The U.S. Soccer Federation, along with its men’s and women’s senior national teams, announced a pair of historic labor deals early Wednesday that will unite the respective player pools under similar contract terms while cementing the equal pay long sought by the world-champion women.
The new CBAs, which have already been approved by the USSF’s board of directors and ratified by the two players’ unions, will run through 2028. They’re highlighted by an unprecedented provision that will combine and then split World Cup prize money awarded by FIFA, which was among the pillars of the USWNT’s equal pay pursuit. While the American women were given $4 million for winning the ’19 Women’s World Cup, a first-round exit from the ’18 World Cup in Russia would’ve been worth $8 million to the men (had they qualified). France, the champion, took home $38 million—more than the entire pool on offer to the 24 women’s participants the following year.
U.S. Soccer couldn’t make up the difference on its own. The federation and the USWNT needed cooperation from the men, whose appearance later this November to December in Qatar will be worth a minimum of $10.5 million, according to reports. And they got it.
“U.S. Soccer and the USWNT and USMNT players have reset their relationship with these new agreements and are leading us forward to an incredibly exciting new phase of mutual growth and collaboration,” said USSF president and former WNT player Cindy Parlow Cone, whose successful election campaign was anchored by her commitment to resolve the equal-pay dispute and achieve labor peace.
USMNT and Nashville SC defender Walker Zimmerman, a part of the negotiating team for the men’s union (USNSTPA), said, “They said equal pay for men and women was not possible, but that did not stop us and we went ahead and achieved it. We hope this will awaken others to the need for this type of change, and will inspire FIFA and others around the world to move in the same direction.”
U.S. Soccer said that it’s the first national federation to equalize World Cup prize money. The funds earned in 2022 and ’23 (the Women’s World Cup will be in Australia and New Zealand) will be pooled, and the portion due to the players—90%; the federation will be paid 10%—will be split equally by members of the two World Cup squads. In ’26 and ’27, the players will split 80% of the pooled prize money, with U.S. Soccer receiving the remaining 20%.

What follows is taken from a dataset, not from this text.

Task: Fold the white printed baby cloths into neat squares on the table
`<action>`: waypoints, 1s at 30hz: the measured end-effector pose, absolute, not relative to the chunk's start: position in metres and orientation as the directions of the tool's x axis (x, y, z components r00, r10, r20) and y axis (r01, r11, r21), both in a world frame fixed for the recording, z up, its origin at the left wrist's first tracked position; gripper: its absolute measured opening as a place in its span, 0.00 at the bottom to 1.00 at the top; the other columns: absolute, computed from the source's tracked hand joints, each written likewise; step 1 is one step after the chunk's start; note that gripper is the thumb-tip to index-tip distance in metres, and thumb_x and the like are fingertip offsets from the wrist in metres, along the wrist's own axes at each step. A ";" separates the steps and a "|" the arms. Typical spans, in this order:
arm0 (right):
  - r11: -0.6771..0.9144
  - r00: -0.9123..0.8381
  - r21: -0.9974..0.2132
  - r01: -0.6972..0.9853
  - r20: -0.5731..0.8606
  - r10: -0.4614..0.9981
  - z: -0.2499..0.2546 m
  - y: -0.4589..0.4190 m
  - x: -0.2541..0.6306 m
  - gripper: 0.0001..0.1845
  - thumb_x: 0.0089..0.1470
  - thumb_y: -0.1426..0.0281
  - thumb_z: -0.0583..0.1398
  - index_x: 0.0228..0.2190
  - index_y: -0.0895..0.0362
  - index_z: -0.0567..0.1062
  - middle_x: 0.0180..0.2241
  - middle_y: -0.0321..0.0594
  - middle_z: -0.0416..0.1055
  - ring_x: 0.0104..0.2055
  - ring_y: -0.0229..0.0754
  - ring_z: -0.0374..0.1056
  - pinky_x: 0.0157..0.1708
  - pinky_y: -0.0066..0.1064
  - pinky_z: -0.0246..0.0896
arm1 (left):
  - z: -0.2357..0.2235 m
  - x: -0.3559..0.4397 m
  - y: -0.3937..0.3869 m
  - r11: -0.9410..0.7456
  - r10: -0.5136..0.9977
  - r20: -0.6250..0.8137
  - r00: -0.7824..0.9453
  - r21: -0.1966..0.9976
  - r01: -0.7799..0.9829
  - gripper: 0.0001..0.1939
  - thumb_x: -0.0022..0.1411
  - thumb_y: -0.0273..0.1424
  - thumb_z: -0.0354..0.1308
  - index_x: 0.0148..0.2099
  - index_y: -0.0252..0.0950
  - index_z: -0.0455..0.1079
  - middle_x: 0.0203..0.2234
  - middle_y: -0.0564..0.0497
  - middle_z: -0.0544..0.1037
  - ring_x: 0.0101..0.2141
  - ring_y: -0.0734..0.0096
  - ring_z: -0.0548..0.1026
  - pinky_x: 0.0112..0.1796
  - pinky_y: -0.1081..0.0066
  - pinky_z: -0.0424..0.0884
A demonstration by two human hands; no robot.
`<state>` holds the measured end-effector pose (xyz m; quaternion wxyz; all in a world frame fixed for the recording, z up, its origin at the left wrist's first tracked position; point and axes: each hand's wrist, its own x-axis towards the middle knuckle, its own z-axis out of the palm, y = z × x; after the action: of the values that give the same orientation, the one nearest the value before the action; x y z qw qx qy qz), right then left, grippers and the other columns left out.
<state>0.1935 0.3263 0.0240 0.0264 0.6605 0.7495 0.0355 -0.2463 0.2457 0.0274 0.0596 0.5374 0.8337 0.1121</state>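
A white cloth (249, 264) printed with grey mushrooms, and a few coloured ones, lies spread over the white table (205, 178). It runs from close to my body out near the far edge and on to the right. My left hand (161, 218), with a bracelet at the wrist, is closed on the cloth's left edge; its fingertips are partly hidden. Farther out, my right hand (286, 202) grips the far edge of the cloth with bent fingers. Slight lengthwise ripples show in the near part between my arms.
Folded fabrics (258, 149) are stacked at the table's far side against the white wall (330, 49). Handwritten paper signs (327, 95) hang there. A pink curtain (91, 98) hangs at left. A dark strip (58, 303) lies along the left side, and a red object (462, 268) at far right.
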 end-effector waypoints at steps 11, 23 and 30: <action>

The agreements end several years of litigation, negotiation and contentious PR that started when the USWNT filed a gender discrimination lawsuit in 2019 seeking improved working conditions and around $67 million in back pay and damages. The case was dismissed, appealed and then finally settled this February. But that $24 million agreement between the USSF and USWNT was contingent on the finalization of new CBAs that established parity between the two national teams. The previous women’s deal expired at the end of ’21 and then was extended through March, while the USMNT had been playing under the terms of a contract that ended in ’18.
The new labor deals provide for identical camp, match appearance and performance fees for both official competitions and friendlies while ending the guaranteed salaries paid to the women under their previous agreement. Prize money for non–World Cup tournaments, such as the men’s Concacaf Gold Cup and the region’s women’s championship, will be pooled and split when both sides participate.
U.S. Soccer also will share a portion of its broadcast and sponsorship income with the two teams, split 50/50, as well as a share of ticket revenue. The federation also agreed to provide match venues, fields, hotel accommodations, support and staffing of equal quality and comparable cost to both the USMNT and USWNT, and the same number of charter flights. Select USWNT players also will be afforded health and short-term disability insurance, as well as parental leave.
The federation said the deals will “keep USWNT and USMNT players among the highest paid national team players in the world.”
USWNT and Portland Thorns defender Becky Sauerbrunn, who is also the president of the women’s union (USWNTPA), said, “The gains we have been able to achieve are both because of the strong foundation laid by the generations of WNT players that came before the current team and through our union’s recent collaboration with our counterparts at the USNSTPA and leadership at U.S. Soccer.
“We hope that this agreement and its historic achievements in not only providing for equal pay but also in improving the training and playing environment for national team players will similarly serve as the foundation for continued growth of women’s soccer both in the United States and abroad,” she concluded.